# Warning/Mirage drive grub screws



## Nhibbo (Mar 15, 2009)

Hi fellow Hobiacs,

Just a brief warning on fitting ST fins to your mirage drive. When I fitted mine, all went well and it has had 2 years of heavy use since. Last week though, the stainless leading edge rod of one fin dropped out. This left no ability to move forwards at all, even on the one remaining fin. The yak just rocked from side to side. As mentioned by a few others, outbacks are not easy to paddle and fortunately I had a tail wind and sea to help me get home. Could've been much more troublesome with an offshore wind as we've had so often lately.
Cause: 1. Lack of maintenance-I had never checked the tightness of the holding grubscrews since installation 2 years ago.
2. Being a very tight fit, the shaft was probably a little off centre when installed and the screw tightened. Over a
long period of time, the shaft rotated and the screw was therefore loosened and continued to loosen.
3. Lack of maintenance-sure I always cleaned and sprayed the drive with WD40 before putting it away, but I 
never checked those screws.
Conclusion: CHECK THE TIGHTNESS OF THE GRUBSCREWS ON YOUR MIRAGE DRIVE (especially before and after a long haul trip).


----------



## Bartek (Dec 12, 2007)

Nhibbo I believe you can upgrade the masts to the latest screw in design which will prevent this happening again


----------



## Nhibbo (Mar 15, 2009)

Thanks Bartek,
Will check it out


----------



## MrFaulty (May 15, 2008)

Had the same happen to me off Broughton the other week in my revo, not too bad to paddle but I felt it the next day - nowhere as easy to paddle as my VFTi whcih I can paddle all day and not feel a thing!


----------



## Bart70 (Jan 28, 2007)

Bartek said:


> Nhibbo I believe you can upgrade the masts to the latest screw in design which will prevent this happening again


The drives with the grub screw are the V1 model drives. The newer V2 drives have a tapered thread mast that screws in rather than being held with the grub screw - a much more sturdier design.

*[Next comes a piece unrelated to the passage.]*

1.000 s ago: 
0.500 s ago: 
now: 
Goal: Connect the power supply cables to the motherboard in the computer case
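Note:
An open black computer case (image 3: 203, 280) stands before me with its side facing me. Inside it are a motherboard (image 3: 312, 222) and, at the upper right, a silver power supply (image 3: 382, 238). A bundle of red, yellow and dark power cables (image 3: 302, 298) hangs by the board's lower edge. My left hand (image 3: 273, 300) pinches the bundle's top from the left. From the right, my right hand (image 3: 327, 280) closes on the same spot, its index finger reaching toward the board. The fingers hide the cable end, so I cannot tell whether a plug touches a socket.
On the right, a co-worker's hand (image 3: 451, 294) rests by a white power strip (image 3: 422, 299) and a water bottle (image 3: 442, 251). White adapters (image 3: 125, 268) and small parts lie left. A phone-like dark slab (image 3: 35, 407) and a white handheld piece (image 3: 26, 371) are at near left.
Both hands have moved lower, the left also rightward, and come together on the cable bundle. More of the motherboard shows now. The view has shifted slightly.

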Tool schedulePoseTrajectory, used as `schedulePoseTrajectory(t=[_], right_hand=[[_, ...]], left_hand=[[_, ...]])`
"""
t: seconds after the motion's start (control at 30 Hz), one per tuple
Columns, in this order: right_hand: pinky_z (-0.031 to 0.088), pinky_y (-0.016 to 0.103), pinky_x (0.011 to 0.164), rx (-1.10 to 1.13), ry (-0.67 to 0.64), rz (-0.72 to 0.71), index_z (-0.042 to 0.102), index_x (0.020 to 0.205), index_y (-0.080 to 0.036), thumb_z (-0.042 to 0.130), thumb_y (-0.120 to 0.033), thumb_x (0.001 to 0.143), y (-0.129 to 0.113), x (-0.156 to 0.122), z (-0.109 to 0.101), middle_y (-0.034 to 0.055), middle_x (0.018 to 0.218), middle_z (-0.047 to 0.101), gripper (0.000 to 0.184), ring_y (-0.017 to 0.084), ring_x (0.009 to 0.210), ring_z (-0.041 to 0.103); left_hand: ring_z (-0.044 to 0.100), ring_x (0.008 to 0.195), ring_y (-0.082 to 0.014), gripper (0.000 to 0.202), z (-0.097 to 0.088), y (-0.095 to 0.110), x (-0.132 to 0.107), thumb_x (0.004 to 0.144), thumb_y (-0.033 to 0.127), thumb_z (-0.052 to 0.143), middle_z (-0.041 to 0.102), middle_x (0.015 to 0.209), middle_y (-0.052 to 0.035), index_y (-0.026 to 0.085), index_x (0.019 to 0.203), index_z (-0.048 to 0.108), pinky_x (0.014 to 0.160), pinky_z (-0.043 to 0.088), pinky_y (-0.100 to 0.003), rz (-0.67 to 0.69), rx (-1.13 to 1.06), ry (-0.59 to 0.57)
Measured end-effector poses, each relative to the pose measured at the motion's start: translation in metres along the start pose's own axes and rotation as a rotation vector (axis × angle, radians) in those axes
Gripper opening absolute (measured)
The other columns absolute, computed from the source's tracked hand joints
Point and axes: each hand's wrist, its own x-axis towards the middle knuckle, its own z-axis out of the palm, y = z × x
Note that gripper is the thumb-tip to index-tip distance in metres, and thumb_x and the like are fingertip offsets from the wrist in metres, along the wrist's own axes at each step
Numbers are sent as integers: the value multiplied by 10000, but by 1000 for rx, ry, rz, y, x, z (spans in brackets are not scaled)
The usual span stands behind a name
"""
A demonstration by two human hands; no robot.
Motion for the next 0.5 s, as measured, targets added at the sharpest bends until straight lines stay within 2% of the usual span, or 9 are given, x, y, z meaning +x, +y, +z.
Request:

If your drive has had a bit of work....consider doing an upgrade from a V1 to a V2 by changing the appropriate components on your existing drive. I had this quoted once and cannot recall the approx cost....but it brings your drive up to the specs of the V2 - Which not only has the better mast fastening but is also a stronger, smoother unit with redesigned cables/chains to further reduce fatigue stress on the cables/chains.

Might cost a couple of hundred but you will have a stronger and potentially more reliable drive. I already have one V2 drive - when the cables need replacing on my older V1's I will do the upgrade without hesitation.

I would strongly recommend to anybody replacing the chains/cables to think about buying the extra components and upgrading to V2 - particularly if your yak gets a lot of heavy use and is used offshore.

Your friendly Hobie dealer should be able to assist. 

Bart70


----------